What you need to do:
Restate word for word the entries below, starting with the line with "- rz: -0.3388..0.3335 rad" and continuing through the line with "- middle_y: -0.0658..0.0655". Include both of those lines and no others.

(Source data)
______
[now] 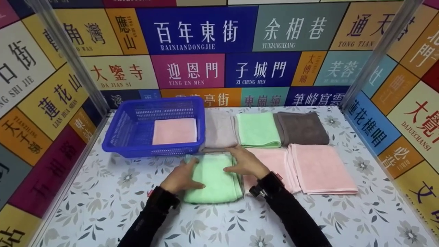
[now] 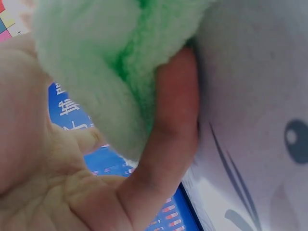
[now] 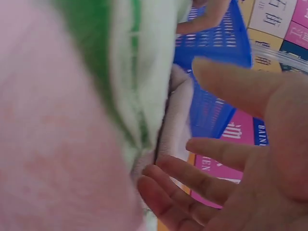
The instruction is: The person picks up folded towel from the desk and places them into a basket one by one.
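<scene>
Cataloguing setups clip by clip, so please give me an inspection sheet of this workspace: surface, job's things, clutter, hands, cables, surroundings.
Surface: pale tabletop printed with leaves and flowers.
Job's things: all folded: front green cloth; blue basket holding a basket pink cloth; right of it, a lilac-grey cloth, rear green cloth and dark grey cloth; nearer, a middle pink cloth and right pink cloth.
Clutter: nothing seen.
Hands: left hand pinches the front green cloth's left side; right hand has fingers spread at its right edge, contact unclear.
Cables: nothing seen.
Surroundings: walls of coloured, lettered panels; corner posts.
</scene>
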A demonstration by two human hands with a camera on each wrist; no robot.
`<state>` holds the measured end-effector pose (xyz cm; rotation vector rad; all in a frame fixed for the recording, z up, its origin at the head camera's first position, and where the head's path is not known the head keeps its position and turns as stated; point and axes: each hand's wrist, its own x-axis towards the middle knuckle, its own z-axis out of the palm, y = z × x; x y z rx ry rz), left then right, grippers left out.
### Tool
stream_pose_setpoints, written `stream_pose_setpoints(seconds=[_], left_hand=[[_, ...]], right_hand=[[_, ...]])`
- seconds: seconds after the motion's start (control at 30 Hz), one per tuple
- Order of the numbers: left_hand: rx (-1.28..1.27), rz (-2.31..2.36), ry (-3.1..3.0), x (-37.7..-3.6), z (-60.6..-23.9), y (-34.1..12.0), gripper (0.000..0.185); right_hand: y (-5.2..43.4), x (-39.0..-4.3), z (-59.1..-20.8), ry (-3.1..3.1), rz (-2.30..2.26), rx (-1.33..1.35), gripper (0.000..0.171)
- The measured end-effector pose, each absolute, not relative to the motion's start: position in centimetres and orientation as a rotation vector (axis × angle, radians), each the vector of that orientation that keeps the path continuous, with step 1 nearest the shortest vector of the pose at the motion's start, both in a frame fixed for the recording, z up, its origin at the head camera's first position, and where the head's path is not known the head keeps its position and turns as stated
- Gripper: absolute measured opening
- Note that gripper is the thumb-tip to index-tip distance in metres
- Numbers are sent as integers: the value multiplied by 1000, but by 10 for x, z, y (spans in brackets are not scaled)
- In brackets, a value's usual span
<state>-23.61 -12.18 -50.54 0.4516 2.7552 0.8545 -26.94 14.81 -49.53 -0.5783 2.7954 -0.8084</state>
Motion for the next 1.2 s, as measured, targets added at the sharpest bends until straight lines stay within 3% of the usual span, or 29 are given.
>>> stream_pose_setpoints(seconds=[0.43, 0.8, 1.2], left_hand=[[459, 879, 2746, -234, -515, -123, 90], [513, 1021, 2690, -238, -519, -124, 87], [632, 1084, 2663, -236, -520, -128, 68]], right_hand=[[141, -264, -508, 2737, -713, -410, 111], [134, -261, -512, 2714, -704, -479, 95], [129, -257, -510, 2621, -865, -493, 89]])
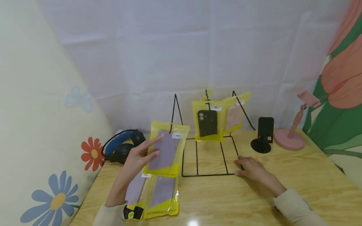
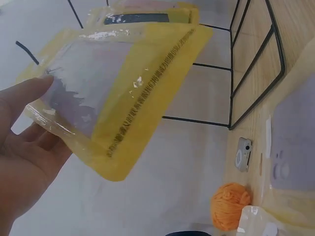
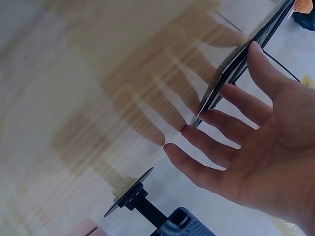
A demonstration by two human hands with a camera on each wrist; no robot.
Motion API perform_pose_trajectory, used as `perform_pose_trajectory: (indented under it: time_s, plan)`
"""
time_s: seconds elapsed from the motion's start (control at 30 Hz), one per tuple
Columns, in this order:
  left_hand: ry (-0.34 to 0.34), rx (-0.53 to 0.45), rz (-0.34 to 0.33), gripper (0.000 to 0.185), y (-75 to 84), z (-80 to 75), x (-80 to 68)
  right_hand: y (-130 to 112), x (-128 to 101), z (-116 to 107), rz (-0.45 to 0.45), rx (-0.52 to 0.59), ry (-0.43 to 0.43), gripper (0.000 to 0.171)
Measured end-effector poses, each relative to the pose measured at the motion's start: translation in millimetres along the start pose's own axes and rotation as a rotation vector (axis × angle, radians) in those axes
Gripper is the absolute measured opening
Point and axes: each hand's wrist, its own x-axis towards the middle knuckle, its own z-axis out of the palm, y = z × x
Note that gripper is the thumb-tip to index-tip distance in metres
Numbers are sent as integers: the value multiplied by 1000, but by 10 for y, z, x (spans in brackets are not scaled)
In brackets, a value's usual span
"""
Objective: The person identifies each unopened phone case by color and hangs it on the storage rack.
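The left hand pinches a yellow packet with a lilac phone case between thumb and fingers, lifted above the table near its left edge. Two similar packets lie flat below it. The right hand, fingers straight, rests on the front right corner of the black wire rack.

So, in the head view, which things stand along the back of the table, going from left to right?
Headphones → yellow pouch held up by the left hand → black wire rack with hanging pouches → black phone stand → pink phone holder.
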Motion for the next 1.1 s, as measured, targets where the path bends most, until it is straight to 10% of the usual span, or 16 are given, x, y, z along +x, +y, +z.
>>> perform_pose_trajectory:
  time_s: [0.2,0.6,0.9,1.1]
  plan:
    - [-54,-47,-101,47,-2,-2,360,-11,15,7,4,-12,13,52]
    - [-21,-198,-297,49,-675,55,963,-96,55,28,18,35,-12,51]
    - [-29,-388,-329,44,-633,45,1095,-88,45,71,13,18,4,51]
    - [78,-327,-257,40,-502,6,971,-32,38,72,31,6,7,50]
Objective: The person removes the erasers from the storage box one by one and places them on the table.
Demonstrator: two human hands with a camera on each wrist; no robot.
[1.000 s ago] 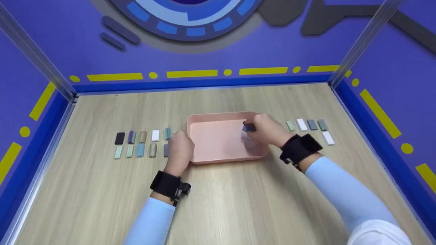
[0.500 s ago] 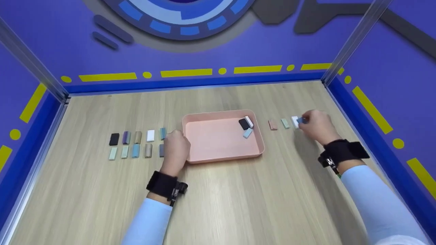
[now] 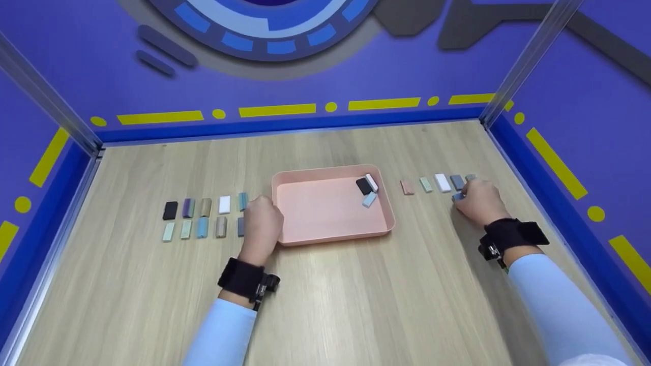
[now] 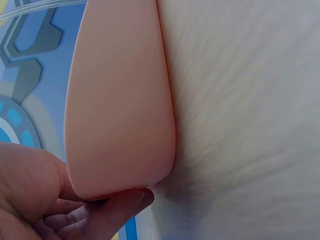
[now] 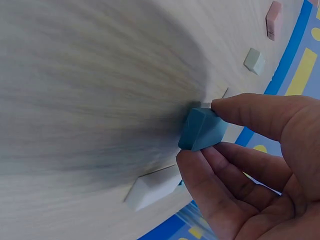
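Observation:
A pink tray (image 3: 325,239) sits mid-table with a black block (image 3: 363,186), a white block (image 3: 372,182) and a light blue block (image 3: 370,199) in its far right corner. My left hand (image 3: 260,216) grips the tray's near left corner; in the left wrist view its fingers (image 4: 112,207) curl under the tray (image 4: 120,100). My right hand (image 3: 464,201) is right of the tray and pinches a small blue block (image 3: 457,196) low over the table. The right wrist view shows that blue block (image 5: 201,129) between thumb and fingers (image 5: 215,165).
Right of the tray lies a row with a pink block (image 3: 407,186), a green one (image 3: 425,184), a white one (image 3: 442,182) and a grey-blue one (image 3: 457,181). Two rows of several blocks (image 3: 203,216) lie left of the tray. Blue walls (image 3: 305,124) enclose the table.
My right hand left the tray, where it set down a dark block, went to the right row and now holds a blue block nearer to me. My left hand stayed on the tray.

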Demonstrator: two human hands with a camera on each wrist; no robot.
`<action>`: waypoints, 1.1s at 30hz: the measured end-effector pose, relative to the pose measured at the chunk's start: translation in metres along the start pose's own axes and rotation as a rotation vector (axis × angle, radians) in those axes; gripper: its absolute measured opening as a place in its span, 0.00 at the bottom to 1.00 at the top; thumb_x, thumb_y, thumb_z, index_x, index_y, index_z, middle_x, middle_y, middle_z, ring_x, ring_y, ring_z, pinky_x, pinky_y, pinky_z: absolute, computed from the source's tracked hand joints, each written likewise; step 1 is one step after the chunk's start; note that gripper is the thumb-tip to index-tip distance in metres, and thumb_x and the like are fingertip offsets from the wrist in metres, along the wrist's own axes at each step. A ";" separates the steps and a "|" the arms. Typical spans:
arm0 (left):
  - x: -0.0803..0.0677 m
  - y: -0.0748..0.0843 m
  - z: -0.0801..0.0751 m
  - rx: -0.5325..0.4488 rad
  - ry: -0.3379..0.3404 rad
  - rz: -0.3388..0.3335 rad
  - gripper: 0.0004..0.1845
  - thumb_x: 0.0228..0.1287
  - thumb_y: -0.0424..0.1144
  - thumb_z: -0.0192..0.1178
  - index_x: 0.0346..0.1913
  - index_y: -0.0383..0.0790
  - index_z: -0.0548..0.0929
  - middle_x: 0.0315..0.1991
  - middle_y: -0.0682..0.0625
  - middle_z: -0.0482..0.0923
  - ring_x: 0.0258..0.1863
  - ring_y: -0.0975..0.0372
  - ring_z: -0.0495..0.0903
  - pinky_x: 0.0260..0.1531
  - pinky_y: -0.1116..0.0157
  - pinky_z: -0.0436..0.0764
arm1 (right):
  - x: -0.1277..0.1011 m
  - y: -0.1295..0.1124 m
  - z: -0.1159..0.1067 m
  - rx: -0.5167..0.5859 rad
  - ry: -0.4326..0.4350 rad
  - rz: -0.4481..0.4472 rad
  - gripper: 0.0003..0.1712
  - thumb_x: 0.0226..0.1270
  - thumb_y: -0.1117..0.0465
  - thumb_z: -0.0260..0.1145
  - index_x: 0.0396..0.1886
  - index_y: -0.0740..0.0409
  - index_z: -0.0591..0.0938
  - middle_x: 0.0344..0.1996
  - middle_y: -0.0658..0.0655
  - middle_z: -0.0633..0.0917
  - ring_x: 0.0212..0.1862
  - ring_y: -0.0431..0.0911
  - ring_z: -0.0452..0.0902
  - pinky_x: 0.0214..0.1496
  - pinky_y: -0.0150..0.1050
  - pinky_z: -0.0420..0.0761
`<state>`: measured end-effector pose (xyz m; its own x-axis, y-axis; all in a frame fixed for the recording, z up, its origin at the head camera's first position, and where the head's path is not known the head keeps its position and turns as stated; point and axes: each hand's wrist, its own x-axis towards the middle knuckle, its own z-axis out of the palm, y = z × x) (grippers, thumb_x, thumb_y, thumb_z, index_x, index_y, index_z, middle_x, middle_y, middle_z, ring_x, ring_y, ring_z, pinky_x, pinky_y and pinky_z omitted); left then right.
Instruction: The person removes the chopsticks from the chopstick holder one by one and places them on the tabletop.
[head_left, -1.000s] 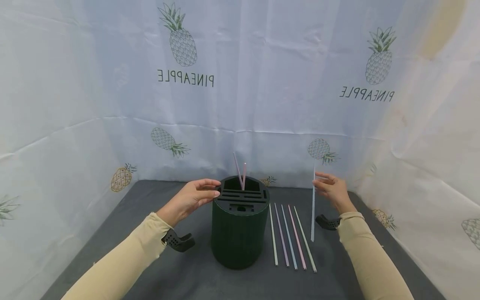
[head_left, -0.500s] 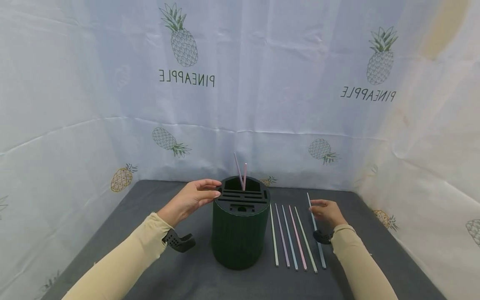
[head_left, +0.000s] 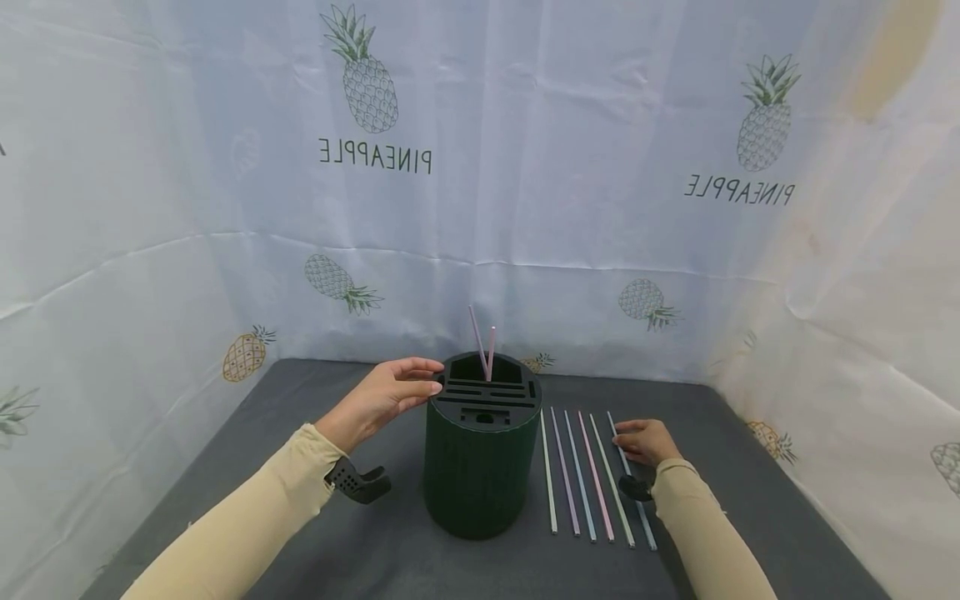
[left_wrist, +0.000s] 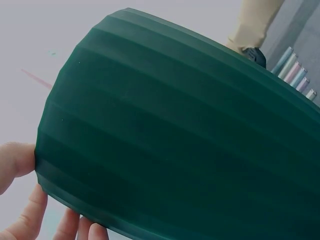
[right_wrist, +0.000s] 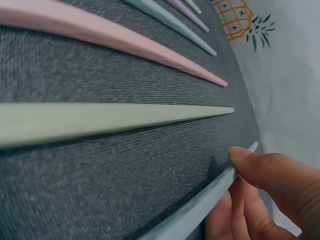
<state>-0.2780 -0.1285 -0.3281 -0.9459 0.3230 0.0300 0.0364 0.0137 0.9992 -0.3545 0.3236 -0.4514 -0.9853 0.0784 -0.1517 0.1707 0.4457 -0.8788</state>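
Note:
My right hand (head_left: 647,440) pinches a pale blue chopstick (right_wrist: 200,205) near its thin end, thumb on top and fingers beneath. The chopstick slants low over the dark cloth, beside a pale green chopstick (right_wrist: 130,118) at the right of a row. Fingertips of my left hand (head_left: 375,402) touch the upper left rim of a dark green utensil holder (head_left: 480,475), fingers nearly straight. In the left wrist view, the holder's faceted wall hides much of the scene. Two pinkish chopsticks (head_left: 491,346) stand tilted in its rear compartment.
Between the holder and my right hand lie several pastel chopsticks, among them a pink chopstick (head_left: 596,477) and a purple chopstick (head_left: 566,475), thin ends pointing away. The holder's lid has narrow slots. A white pineapple-print curtain (head_left: 525,208) surrounds the dark-grey covered table (head_left: 360,550).
My right hand has brought the pale blue chopstick down from nearly upright and leftward, to lie almost flat beside the row. My left hand stays at the holder's rim.

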 end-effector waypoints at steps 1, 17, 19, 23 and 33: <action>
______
Answer space:
  - rz: -0.3388..0.3335 rad
  - gripper: 0.0004..0.1845
  - thumb_x: 0.0228..0.1287
  - thumb_y: -0.0424..0.1144
  - thumb_z: -0.0192..0.1178
  - index_x: 0.0346..0.1913
  - index_y: -0.0383..0.0790
  - index_z: -0.0548..0.0929
  - middle_x: 0.0315..0.1991
  - middle_y: -0.0682..0.0625
  - middle_z: -0.0482..0.0923
  - ring_x: 0.0258..0.1863
  - ring_y: -0.0975..0.0372
  - ring_z: -0.0495..0.0903
  - pinky_x: 0.0260..0.1531
  - pinky_y: -0.1116..0.0157
  - pinky_z: -0.0436..0.0764
arm1 (right):
  - x: -0.1277..0.1011 m
  - y: -0.1295..0.1124 m
  - z: -0.1159..0.1067 m
  - rx: -0.5167..0.5859 rad
  - ry: -0.4326..0.4350 rad
  - rz: -0.4481..0.4472 rad
  - gripper: 0.0003..0.1712
  - thumb_x: 0.0226..0.1270
  - thumb_y: -0.1117..0.0465
  - thumb_z: -0.0260..0.1145
  - index_x: 0.0396..0.1886
  - index_y: -0.0740..0.0409
  - index_z: -0.0591..0.0938
  - middle_x: 0.0344..0.1996
  - middle_y: -0.0658..0.0655

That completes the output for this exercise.